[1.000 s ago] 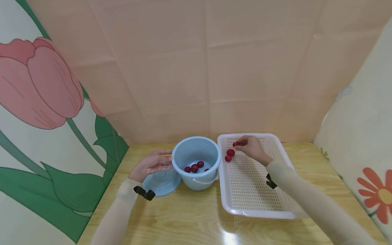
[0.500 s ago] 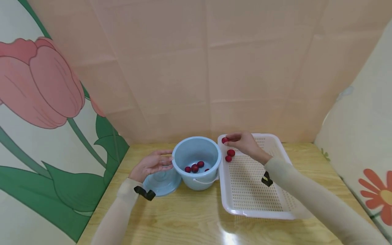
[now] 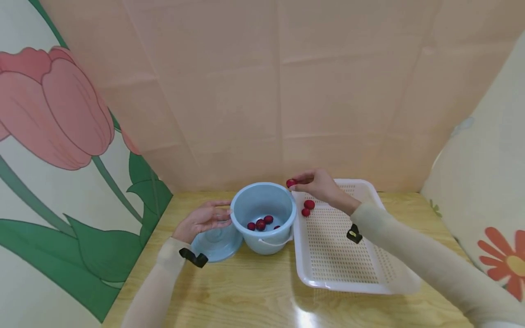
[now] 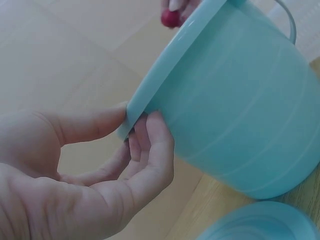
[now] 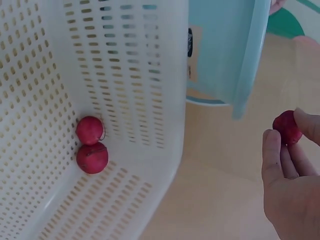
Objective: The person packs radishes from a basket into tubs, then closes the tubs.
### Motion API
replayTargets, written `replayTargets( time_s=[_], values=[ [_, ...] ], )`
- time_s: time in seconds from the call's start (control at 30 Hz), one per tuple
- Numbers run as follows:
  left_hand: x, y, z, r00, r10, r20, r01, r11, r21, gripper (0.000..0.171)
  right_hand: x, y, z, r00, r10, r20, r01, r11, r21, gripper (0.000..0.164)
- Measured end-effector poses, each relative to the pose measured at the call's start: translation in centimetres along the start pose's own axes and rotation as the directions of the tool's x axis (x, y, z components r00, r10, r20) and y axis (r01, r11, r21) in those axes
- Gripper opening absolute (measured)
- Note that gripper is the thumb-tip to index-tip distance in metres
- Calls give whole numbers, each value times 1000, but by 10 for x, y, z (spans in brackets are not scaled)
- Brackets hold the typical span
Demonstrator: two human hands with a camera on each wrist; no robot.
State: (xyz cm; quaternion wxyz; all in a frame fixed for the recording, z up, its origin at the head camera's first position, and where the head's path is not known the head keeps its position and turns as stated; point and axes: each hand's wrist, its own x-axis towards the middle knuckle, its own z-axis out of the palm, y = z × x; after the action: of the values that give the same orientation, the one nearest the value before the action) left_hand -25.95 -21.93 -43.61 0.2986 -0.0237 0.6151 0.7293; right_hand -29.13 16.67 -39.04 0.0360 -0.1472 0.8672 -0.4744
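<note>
My left hand (image 3: 203,222) pinches the rim of a light blue bucket (image 3: 264,247) between thumb and fingers, plain in the left wrist view. Inside the bucket lie several small round red radishes (image 3: 260,225). Between the fingertips of my right hand (image 3: 324,187) is another red radish (image 5: 287,127), held in the air just beyond the bucket's right rim and the basket's back left corner. Two radishes (image 5: 92,145) touch each other in the white perforated basket (image 3: 344,259), near its left wall; one has a thin root showing.
A light blue lid or shallow dish (image 3: 217,246) lies on the wooden table (image 3: 246,291), left of the bucket and partly under my left hand. The bucket's white handle (image 3: 274,244) hangs down its front. A beige cloth (image 3: 229,91) rises behind the table.
My right hand has carried its radish left and upward, out over the basket's back left corner toward the bucket. The left hand and the bucket have stayed in place.
</note>
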Motion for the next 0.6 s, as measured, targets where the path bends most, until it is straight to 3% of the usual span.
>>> replayTargets(
  time_s=[0.37,0.6],
  values=[
    [1,1,4,1000,4,31,-3,1000,-25,62,1,-22,11,999,11,49,-10,1000,-19,37],
    [2,1,1,1000,-1,-3,1,1000,4,60,8,-35,27,995,-5,97,6,1000,-6,34]
  ],
)
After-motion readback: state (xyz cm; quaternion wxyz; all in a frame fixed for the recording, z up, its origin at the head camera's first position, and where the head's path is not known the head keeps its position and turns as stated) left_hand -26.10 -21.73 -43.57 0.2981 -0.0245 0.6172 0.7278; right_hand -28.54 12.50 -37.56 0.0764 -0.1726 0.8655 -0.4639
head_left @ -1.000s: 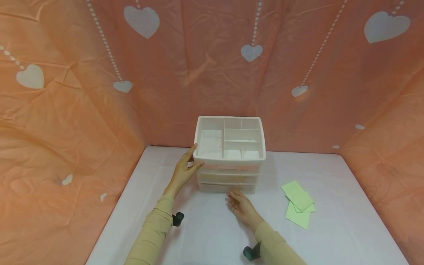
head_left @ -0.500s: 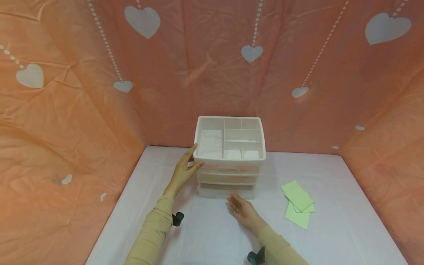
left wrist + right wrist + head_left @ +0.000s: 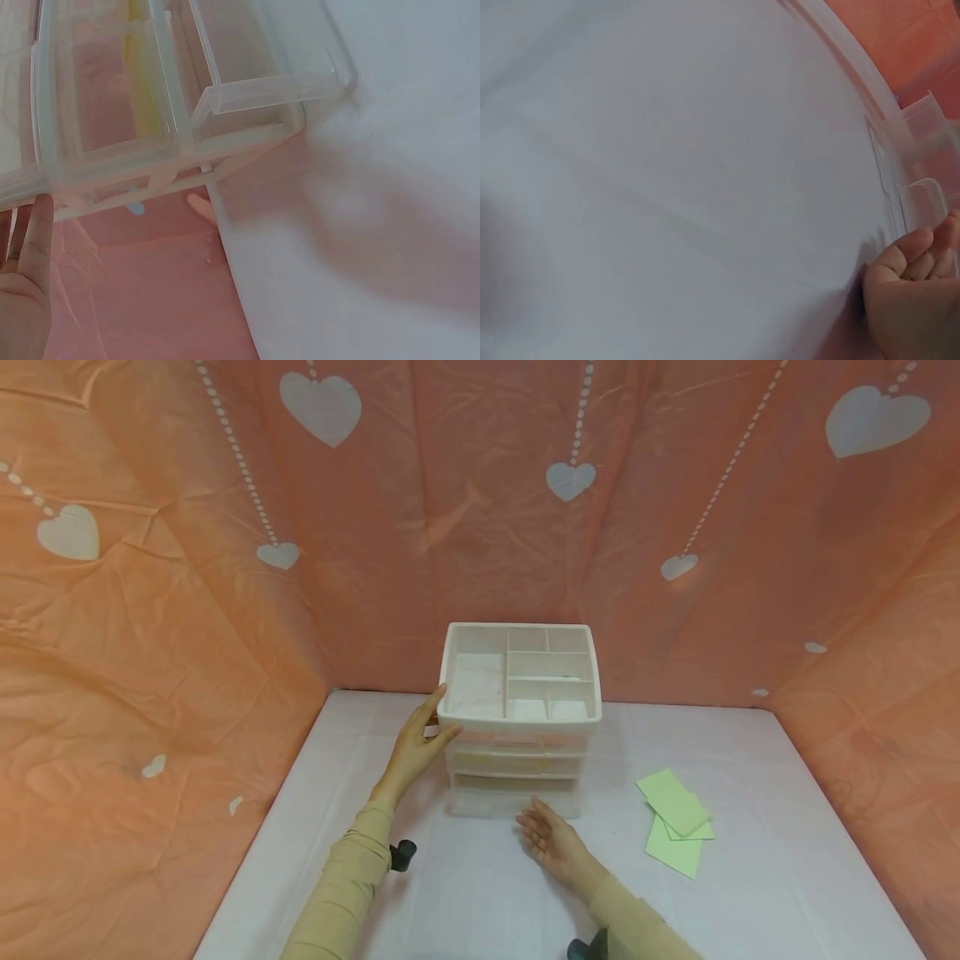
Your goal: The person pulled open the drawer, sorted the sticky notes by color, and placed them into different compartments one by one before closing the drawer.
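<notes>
A white plastic drawer organizer with a compartmented top tray stands at the back of the table. My left hand holds its front left corner, thumb on the front and fingers along the side; in the left wrist view that hand shows at the left edge. The clear bottom drawer is partly pulled out. At the drawer's front edge, my right hand has its fingers curled. The right wrist view shows these curled fingers against the clear drawer; their exact contact is partly hidden.
Several light green paper sheets lie overlapping on the white tabletop, right of the organizer. Something yellow shows through a higher drawer. An orange cloth with hearts hangs close behind and at both sides.
The bottom drawer has slid out toward me, and my right hand has drawn back with it. My left hand has kept its place on the organizer's corner.
</notes>
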The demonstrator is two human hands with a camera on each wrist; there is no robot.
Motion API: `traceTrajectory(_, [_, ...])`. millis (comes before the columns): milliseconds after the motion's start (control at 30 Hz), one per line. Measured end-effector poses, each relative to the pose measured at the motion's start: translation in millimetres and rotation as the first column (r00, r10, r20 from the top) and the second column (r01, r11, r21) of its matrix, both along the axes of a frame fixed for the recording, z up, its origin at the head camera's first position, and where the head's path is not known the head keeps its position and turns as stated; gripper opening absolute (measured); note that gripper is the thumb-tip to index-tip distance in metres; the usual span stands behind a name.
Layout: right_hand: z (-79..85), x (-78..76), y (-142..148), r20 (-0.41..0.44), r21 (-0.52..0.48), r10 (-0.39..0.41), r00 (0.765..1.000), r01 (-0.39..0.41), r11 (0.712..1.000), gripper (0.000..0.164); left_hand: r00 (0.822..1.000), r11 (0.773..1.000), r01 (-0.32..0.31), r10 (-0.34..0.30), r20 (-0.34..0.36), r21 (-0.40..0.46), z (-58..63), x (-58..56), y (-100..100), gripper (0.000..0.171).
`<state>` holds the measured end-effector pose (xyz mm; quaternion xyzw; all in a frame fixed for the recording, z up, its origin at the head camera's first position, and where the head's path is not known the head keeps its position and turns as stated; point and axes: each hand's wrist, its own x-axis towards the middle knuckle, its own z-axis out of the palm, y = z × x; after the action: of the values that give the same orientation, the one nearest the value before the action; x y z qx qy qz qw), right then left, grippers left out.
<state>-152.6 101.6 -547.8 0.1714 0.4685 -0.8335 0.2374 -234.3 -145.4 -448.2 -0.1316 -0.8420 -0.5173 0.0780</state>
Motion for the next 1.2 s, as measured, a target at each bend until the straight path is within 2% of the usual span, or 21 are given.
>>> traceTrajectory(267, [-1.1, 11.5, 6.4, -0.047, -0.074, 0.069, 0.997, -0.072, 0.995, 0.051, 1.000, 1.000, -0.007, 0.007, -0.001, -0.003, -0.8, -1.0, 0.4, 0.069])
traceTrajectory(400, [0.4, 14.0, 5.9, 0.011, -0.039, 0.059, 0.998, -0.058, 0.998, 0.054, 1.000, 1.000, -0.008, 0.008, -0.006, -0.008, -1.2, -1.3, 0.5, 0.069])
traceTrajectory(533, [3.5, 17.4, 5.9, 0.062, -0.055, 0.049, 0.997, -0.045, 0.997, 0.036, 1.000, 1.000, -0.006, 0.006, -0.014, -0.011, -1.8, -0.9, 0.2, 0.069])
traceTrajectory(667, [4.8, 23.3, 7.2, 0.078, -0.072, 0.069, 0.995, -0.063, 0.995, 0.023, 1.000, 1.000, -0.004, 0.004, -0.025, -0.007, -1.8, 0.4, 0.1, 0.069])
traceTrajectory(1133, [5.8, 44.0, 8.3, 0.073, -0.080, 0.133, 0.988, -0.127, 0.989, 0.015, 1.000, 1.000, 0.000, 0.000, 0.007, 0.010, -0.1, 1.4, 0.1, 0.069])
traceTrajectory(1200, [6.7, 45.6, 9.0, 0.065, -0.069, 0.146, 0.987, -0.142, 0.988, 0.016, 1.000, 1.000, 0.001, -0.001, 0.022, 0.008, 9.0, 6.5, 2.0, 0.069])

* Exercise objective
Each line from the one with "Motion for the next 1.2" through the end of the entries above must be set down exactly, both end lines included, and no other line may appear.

* Task solution
Motion for the next 1.2 s, as measured, a target at each bend until the straight path is within 2% of the usual span, or 21 are given.
>>> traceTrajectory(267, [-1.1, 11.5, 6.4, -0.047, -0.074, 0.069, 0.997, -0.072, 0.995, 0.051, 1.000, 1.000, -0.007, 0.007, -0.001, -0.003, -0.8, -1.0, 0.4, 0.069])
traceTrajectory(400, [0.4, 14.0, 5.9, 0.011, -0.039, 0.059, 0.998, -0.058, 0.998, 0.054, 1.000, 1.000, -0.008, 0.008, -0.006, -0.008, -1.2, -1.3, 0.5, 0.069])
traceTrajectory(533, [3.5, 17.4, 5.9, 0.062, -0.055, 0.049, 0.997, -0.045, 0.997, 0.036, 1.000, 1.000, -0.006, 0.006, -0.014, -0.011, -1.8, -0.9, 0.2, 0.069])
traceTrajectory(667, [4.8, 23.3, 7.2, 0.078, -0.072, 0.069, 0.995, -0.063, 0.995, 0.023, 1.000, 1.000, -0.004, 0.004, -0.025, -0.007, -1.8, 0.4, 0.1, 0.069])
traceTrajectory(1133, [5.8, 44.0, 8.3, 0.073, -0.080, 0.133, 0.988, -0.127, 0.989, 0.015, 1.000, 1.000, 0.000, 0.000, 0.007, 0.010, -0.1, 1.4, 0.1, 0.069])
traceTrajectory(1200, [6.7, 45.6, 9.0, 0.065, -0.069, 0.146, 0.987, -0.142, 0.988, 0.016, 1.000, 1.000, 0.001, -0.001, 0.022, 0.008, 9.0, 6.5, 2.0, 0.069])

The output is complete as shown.